**TO DO:** A precise copy of the data is required, with every picture left out.

**SOURCE DATA:**
******

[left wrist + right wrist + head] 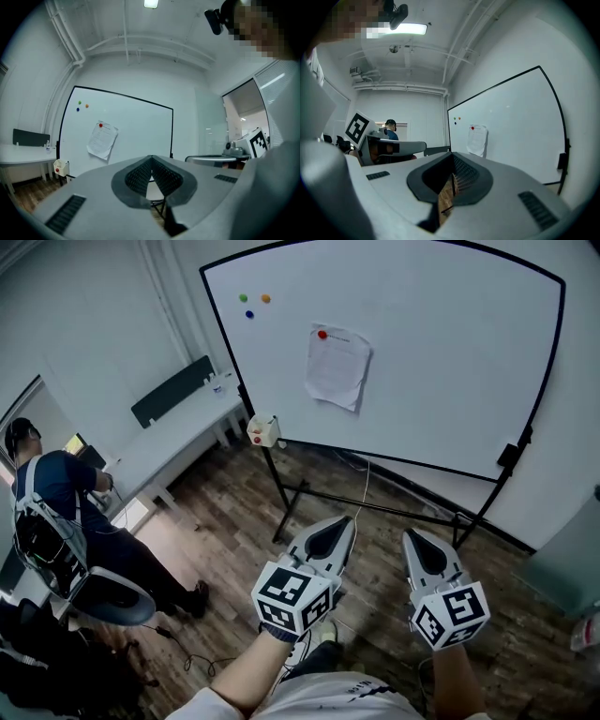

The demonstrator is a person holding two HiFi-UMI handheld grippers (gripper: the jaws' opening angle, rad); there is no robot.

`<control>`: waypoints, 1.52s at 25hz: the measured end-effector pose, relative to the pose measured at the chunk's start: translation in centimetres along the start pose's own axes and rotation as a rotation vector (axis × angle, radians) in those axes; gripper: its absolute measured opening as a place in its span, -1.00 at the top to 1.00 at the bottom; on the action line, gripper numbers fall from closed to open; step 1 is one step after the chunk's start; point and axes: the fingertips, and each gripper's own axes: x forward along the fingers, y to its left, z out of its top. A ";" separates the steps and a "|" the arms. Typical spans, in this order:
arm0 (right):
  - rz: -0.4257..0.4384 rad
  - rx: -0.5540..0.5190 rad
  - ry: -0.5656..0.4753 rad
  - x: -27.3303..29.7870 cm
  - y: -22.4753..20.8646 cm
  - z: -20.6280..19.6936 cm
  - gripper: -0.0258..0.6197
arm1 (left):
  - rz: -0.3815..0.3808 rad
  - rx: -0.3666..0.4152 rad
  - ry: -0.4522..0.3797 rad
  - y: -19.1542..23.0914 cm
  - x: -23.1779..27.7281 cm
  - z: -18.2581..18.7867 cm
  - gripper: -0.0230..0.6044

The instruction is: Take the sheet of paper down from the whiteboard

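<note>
A white sheet of paper [336, 367] hangs on the whiteboard [441, 352], pinned at its top by a red magnet [322, 334]. Its lower edge curls slightly. Both grippers are held low, well short of the board and pointing toward it. My left gripper [346, 520] is shut with nothing in it, and so is my right gripper [412, 535]. In the left gripper view the paper [102, 140] is up and to the left of the closed tips [151, 158]. In the right gripper view the paper [477, 139] lies right of the tips [453, 157].
Green, orange and blue magnets [249, 306] sit at the board's upper left. A small white box [263, 431] hangs at its lower left corner. The board's black stand legs [302, 491] spread over the wood floor. A person [56, 493] sits at a desk [178, 432] on the left.
</note>
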 end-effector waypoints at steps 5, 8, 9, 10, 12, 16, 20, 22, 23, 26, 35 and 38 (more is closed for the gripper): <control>-0.005 -0.035 -0.005 2.4 -0.5 1.0 0.88 | -0.022 0.007 -0.020 1.5 2.1 0.9 0.89; -0.015 -0.039 0.001 4.6 -1.4 1.1 0.88 | -0.026 0.002 -0.038 3.5 3.6 1.4 0.89; -0.018 -0.038 0.002 5.4 -1.7 1.1 0.88 | -0.026 0.000 -0.042 4.3 4.2 1.6 0.89; -0.022 -0.038 0.000 6.3 -1.9 1.3 0.88 | -0.026 0.000 -0.046 5.1 4.7 1.7 0.89; -0.026 -0.043 -0.010 8.4 -2.3 1.8 0.88 | -0.027 0.002 -0.049 6.9 5.9 2.1 0.89; -0.029 -0.047 -0.007 13.4 -3.0 2.1 0.88 | -0.030 0.009 -0.052 11.0 8.0 2.8 0.89; -0.046 -0.044 0.002 18.5 -3.5 1.7 0.88 | -0.033 0.012 -0.059 15.8 10.2 3.6 0.89; -0.061 -0.040 0.007 20.9 -3.8 1.8 0.88 | -0.042 0.009 -0.058 17.8 11.3 3.9 0.89; -0.069 -0.038 0.011 22.0 -4.1 1.7 0.88 | -0.048 0.007 -0.058 18.8 11.8 4.0 0.89; -0.095 -0.041 0.017 24.9 -4.9 1.6 0.88 | -0.061 0.007 -0.061 21.5 13.5 4.3 0.89; -0.128 -0.045 0.022 29.8 -8.0 1.3 0.88 | -0.098 -0.020 -0.062 25.1 18.4 4.1 0.89; -0.121 -0.039 0.009 31.5 -9.5 1.3 0.88 | -0.091 -0.002 -0.065 25.9 20.5 4.6 0.89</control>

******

**EXERCISE OUTPUT:**
[left wrist + right wrist + head] 

The demonstrator is a person holding two HiFi-UMI handheld grippers (gripper: the jaws' opening angle, rad); there is no robot.

`<control>`: waypoints, 1.52s at 25hz: the measured end-effector pose, relative to the pose measured at the chunk's start: translation in centimetres along the start pose's own axes and rotation as a rotation vector (axis × angle, radians) in those axes; gripper: its absolute measured opening as a place in its span, -1.00 at the top to 1.00 at the bottom; on the action line, gripper numbers fall from closed to open; step 1 is one step after the chunk's start; point and axes: the fingertips, and each gripper's own axes: x forward along the fingers, y to its left, z out of its top. A ";" separates the steps and a "|" the arms. Typical spans, in this order:
arm0 (right):
  - rz: -0.4257..0.4384 rad
  - rx: -0.5540..0.5190 rad
  - ry: -0.5656..0.4753 rad
  - x: -27.3303..29.7870 cm
  - y: -22.4753..20.8646 cm
  - z: -20.6280..19.6936 cm
  - gripper: -0.0258..0.6197
arm1 (left):
  - rz: -0.3815..0.3808 rad
  - rx: -0.3666..0.4152 rad
  - ry: -0.4522..0.3797 rad
  - y: -19.1542..23.0914 cm
  - x: -23.1779..27.7281 cm
  - z: -18.2581..18.7867 cm
  - gripper: -0.0230..0.6044

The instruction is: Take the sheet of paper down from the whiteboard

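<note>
A white sheet of paper [336, 367] hangs on the whiteboard [441, 352], pinned at its top by a red magnet [322, 334]. Its lower edge curls slightly. Both grippers are held low, well short of the board and pointing toward it. My left gripper [346, 520] is shut with nothing in it, and so is my right gripper [412, 535]. In the left gripper view the paper [102, 140] is up and to the left of the closed tips [151, 158]. In the right gripper view the paper [477, 139] lies right of the tips [453, 157].
Green, orange and blue magnets [249, 306] sit at the board's upper left. A small white box [263, 431] hangs at its lower left corner. The board's black stand legs [302, 491] spread over the wood floor. A person [56, 493] sits at a desk [178, 432] on the left.
</note>
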 end-effector waypoints at steps 5, 8, 9, 10, 12, 16, 20, 22, 23, 26, 35 and 38 (more is closed for the gripper): <control>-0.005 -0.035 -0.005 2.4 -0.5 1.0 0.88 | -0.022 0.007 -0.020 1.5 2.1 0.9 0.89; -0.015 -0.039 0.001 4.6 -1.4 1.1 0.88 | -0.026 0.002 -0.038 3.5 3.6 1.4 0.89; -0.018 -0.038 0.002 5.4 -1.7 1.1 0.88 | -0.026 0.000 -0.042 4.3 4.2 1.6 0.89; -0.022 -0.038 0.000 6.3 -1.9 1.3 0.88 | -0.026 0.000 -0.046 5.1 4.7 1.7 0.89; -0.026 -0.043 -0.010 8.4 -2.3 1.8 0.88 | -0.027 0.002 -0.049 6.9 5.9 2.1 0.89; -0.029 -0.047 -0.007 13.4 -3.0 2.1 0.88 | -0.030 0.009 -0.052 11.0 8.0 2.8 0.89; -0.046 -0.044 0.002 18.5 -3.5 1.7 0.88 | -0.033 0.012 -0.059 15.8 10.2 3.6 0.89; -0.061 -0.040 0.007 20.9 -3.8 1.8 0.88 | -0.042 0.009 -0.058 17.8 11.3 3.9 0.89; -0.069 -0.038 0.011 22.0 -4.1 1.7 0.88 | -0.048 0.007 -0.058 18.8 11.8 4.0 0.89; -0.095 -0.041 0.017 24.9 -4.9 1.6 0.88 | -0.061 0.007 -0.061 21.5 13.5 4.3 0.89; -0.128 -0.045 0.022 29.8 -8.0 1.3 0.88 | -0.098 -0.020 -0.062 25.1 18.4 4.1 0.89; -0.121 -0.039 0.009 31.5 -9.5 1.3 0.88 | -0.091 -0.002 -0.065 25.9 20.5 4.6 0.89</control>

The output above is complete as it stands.